## Prompt
Return, exactly as written, every line from the first line of the data below through the line that contains "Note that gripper".

## Information supplied
BEGIN
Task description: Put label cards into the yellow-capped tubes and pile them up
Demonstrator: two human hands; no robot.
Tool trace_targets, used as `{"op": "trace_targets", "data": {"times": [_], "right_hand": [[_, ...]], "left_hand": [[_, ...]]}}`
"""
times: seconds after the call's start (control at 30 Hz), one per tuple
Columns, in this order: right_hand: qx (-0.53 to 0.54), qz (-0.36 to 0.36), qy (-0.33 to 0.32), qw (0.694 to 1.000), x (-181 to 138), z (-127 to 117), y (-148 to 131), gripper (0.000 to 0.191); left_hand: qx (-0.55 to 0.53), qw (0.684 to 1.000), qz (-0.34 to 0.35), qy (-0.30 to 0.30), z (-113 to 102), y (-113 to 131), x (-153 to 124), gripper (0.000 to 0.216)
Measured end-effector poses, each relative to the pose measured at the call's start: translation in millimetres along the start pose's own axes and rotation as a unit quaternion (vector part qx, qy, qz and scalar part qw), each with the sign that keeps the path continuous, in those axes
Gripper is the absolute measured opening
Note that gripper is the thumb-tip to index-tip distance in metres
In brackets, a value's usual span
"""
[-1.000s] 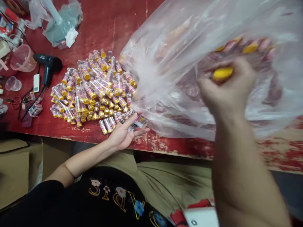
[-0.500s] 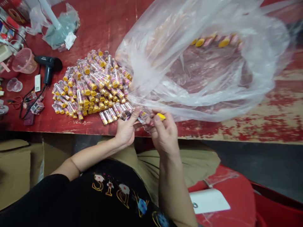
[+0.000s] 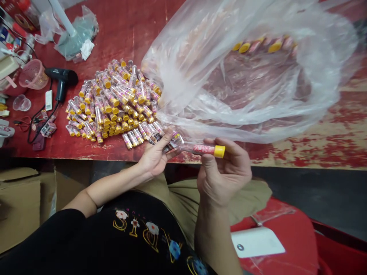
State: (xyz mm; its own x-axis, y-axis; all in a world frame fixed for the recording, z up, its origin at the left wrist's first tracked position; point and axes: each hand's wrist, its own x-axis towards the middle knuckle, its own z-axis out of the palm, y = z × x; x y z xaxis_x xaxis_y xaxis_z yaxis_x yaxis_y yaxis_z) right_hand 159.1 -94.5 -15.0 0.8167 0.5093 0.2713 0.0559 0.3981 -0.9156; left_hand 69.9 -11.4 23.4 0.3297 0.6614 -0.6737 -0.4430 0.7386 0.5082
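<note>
My right hand (image 3: pixel 225 177) pinches a clear tube with a yellow cap and pink contents (image 3: pixel 204 148) between thumb and fingers. The tube lies nearly level, its cap to the right. Its left end reaches a printed clear plastic sleeve (image 3: pixel 177 139); whether it is inside the sleeve I cannot tell. My left hand (image 3: pixel 155 157) grips the sleeve between thumb and fingers at the table's front edge. Just beyond that hand, a short row of capped tubes (image 3: pixel 133 138) lies in front of a big pile of similar tubes (image 3: pixel 114 97).
A large clear plastic bag (image 3: pixel 243 118) lies open at right, some tubes inside. At left are a black heat gun (image 3: pixel 61 78) with a cord, a pink basket (image 3: pixel 33 74), scissors (image 3: pixel 24 123) and a lamp base (image 3: pixel 70 42). A white phone-like slab (image 3: pixel 258 243) rests on a red stool (image 3: pixel 301 244).
My right hand has moved right and turned, so the tube now shows lengthwise. My left hand keeps its grip on the plastic sleeve in nearly the same place.
</note>
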Motion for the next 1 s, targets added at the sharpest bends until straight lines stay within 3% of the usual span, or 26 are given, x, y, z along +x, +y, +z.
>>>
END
## Task result
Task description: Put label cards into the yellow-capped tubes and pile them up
Demonstrator: two human hands; no robot.
Tool trace_targets, used as `{"op": "trace_targets", "data": {"times": [_], "right_hand": [[_, ...]], "left_hand": [[_, ...]]}}`
"""
times: seconds after the call's start (control at 30 Hz), one per tuple
Columns, in this order: right_hand: qx (-0.53 to 0.54), qz (-0.36 to 0.36), qy (-0.33 to 0.32), qw (0.694 to 1.000), x (-181 to 138), z (-127 to 117), y (-148 to 131), gripper (0.000 to 0.191); left_hand: qx (-0.55 to 0.53), qw (0.684 to 1.000), qz (-0.34 to 0.35), qy (-0.30 to 0.30), z (-113 to 102), y (-113 to 131), x (-153 to 124), gripper (0.000 to 0.216)
Measured end-effector poses, each relative to the pose measured at the call's start: translation in millimetres along the start pose's own axes and rotation as a unit quaternion (vector part qx, qy, qz and scalar part qw), each with the sign that keeps the path continuous, in those axes
Gripper is the absolute measured opening
Note that gripper is the thumb-tip to index-tip distance in metres

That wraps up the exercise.